TIM CAHILL has been cast in the role as spoiler, the man who will bring down Charlie Baker’s otherwise sure march to the corner office. If true, so what? If you don’t want candidates in elections, move to Burma. But in all likelihood, it’s not true anyway. Voters are smarter than most pundits think. Come Election Day, they’ll figure this stuff out.
Cahill, the state treasurer, got his job with the cute “Tim for Treasurer’’ line uttered by his then 10-year-old daughter. The same daughter today less alliteratively urges “Tim for Governor’’ on behalf of the one-time Democrat. With his run, Cahill is tearing up a script that had Baker going one-on-one against incumbent Deval Patrick. Baker had seemed the GOP’s dream candidate. With a resume to be envied — degrees from Harvard and the Kellogg School of Management, financial wunderkind for two governors, and architect of the resurrection of Harvard Pilgrim Health Care — he was a Bill Weld for the 21st century. Early polls pointed toward a solid Baker victory.
But with Cahill in the mix, things looked different. From the moment he entered the race, polls started showing him with a meaningful chunk of support — somewhere in the mid-teens — with Baker now trailing the governor. Patrick supporters were ecstatic and Republicans despondent. Both sides were drawing the same conclusion: Cahill was taking votes away from Baker. Cahill didn’t get into the race to be a spoiler, of course. Sensing the same voter anger that gave rise to the Tea Party movement, and knowing that he would have no chance of successfully taking on Patrick in a Democratic primary, he figured the time opportune to cast himself as independent of both parties. For any number of reasons, however, his candidacy has not caught fire. The message he has offered has been unclear, a brutal ad campaign financed by the Republican Governors Association has tarnished his image, and the voter anger Cahill once detected may not be as strong as he thought.
With it seemingly the case today that his campaign doesn’t have a chance of winning in November, the calls for him to pull out have increased. Cahill says adamantly that he’s staying. Good for him (and Jill Stein as well). On a principled level, allowing anyone to run is the fundamental stuff of democracy. And more practically, the chances that Cahill ultimately will be a spoiler are actually quite small.

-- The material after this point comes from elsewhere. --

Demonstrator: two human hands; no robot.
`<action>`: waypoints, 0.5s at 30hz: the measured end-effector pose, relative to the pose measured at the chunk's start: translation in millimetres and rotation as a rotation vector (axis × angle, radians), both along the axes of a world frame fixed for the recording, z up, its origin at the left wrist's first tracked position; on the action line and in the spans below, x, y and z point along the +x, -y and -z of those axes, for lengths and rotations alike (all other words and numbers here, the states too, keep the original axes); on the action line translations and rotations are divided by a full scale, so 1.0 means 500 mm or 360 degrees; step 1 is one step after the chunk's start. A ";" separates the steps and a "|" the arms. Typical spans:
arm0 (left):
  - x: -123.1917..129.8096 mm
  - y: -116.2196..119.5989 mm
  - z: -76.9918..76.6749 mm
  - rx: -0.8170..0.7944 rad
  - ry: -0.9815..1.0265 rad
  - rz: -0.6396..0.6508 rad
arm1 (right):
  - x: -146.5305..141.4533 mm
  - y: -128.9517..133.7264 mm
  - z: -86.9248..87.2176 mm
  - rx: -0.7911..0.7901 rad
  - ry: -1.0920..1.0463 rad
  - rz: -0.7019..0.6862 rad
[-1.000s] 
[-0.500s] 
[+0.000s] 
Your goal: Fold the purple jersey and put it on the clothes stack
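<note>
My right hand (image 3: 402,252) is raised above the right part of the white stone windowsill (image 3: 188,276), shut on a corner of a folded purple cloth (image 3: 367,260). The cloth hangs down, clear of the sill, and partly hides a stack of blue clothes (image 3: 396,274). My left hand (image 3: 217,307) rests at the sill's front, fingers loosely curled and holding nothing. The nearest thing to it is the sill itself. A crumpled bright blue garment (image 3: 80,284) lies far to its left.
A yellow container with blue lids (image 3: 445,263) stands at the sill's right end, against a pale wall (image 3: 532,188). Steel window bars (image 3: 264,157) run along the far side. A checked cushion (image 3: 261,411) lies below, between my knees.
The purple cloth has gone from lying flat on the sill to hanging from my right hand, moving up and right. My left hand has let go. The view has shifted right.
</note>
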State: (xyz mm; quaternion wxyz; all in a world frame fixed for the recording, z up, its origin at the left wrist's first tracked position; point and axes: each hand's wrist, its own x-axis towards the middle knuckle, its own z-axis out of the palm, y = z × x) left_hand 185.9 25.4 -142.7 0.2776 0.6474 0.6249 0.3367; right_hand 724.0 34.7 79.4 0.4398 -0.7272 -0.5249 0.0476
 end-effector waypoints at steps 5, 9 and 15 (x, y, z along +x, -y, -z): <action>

For one, the ready assumption that, absent Cahill, Baker would be ahead ignores the changing dynamics of the election itself. Baker may well have a good resume, but his campaign itself has been flat-footed, with the challenger stumbling over obvious questions about the Big Dig. Meanwhile, Patrick is getting beyond the gaffes that marked the beginning of his term (the luxury car, the redecorated office, the pompous autobiography). He seems to have become more comfortable and interested in his job; he managed well a difficult budget for next year; and is presiding over a state whose economy is outperforming that of the nation’s. That last point, of course, may have nothing to do with Patrick’s policies, but if we blame the guy in office for the bad, so too he should get credit for the good.
Moreover, it’s by no means clear that Cahill actually does disproportionately take votes away from Baker. A recent poll for State House News Service by Gerry Chervinsky, for instance, found about half of Cahill’s votes coming from conservative Democrats who otherwise would support Patrick. That seems reasonable. Cahill once was a Democrat and his candidacy is as likely to split the Democratic Party as it is to draw voters away from the GOP.
And finally, there are voters themselves. They really aren’t dunderheads, you know. Third-party (or independent) candidates usually don’t do well on Election Day — getting far less than they had been polling — because voters choose from likely winners. Here’s what I suspect will happen: Some voters may well favor Tim Cahill in the run-up to the election, but at the voting booth the calculus will become pragmatic; if Cahill looks too weak to win, then they’ll vote for their second-preferred candidate. Whether the winner in November ultimately is Baker or Patrick, don’t blame Tim.